WORK INSTRUCTION —
Set down each line of the listing exactly as it reads.

Content starts

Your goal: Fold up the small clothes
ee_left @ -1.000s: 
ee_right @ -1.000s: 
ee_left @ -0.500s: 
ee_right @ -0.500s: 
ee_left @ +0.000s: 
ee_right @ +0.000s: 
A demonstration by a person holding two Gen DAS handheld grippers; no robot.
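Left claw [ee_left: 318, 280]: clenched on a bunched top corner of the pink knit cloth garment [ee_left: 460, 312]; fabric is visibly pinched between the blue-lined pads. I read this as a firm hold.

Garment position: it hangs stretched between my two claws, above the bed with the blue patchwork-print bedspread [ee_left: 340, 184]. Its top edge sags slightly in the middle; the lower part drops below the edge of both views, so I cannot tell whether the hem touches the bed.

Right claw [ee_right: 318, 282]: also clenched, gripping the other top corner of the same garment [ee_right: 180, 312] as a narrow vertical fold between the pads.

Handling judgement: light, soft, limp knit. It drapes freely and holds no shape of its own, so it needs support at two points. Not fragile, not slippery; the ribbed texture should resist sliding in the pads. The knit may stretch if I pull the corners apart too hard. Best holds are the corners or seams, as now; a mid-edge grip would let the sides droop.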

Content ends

ANSWER TO THE EXERCISE —
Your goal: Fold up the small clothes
ee_left @ -1.000s: 
ee_right @ -1.000s: 
ee_left @ -0.500s: 
ee_right @ -0.500s: 
ee_left @ +0.000s: 
ee_right @ +0.000s: 
A demonstration by a person holding two Gen DAS handheld grippers; no robot.
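Left claw [ee_left: 318, 280]: clenched on a bunched top corner of the pink knit cloth garment [ee_left: 460, 312]; fabric is visibly pinched between the blue-lined pads. I read this as a firm hold.

Garment position: it hangs stretched between my two claws, above the bed with the blue patchwork-print bedspread [ee_left: 340, 184]. Its top edge sags slightly in the middle; the lower part drops below the edge of both views, so I cannot tell whether the hem touches the bed.

Right claw [ee_right: 318, 282]: also clenched, gripping the other top corner of the same garment [ee_right: 180, 312] as a narrow vertical fold between the pads.

Handling judgement: light, soft, limp knit. It drapes freely and holds no shape of its own, so it needs support at two points. Not fragile, not slippery; the ribbed texture should resist sliding in the pads. The knit may stretch if I pull the corners apart too hard. Best holds are the corners or seams, as now; a mid-edge grip would let the sides droop.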

This is the complete answer.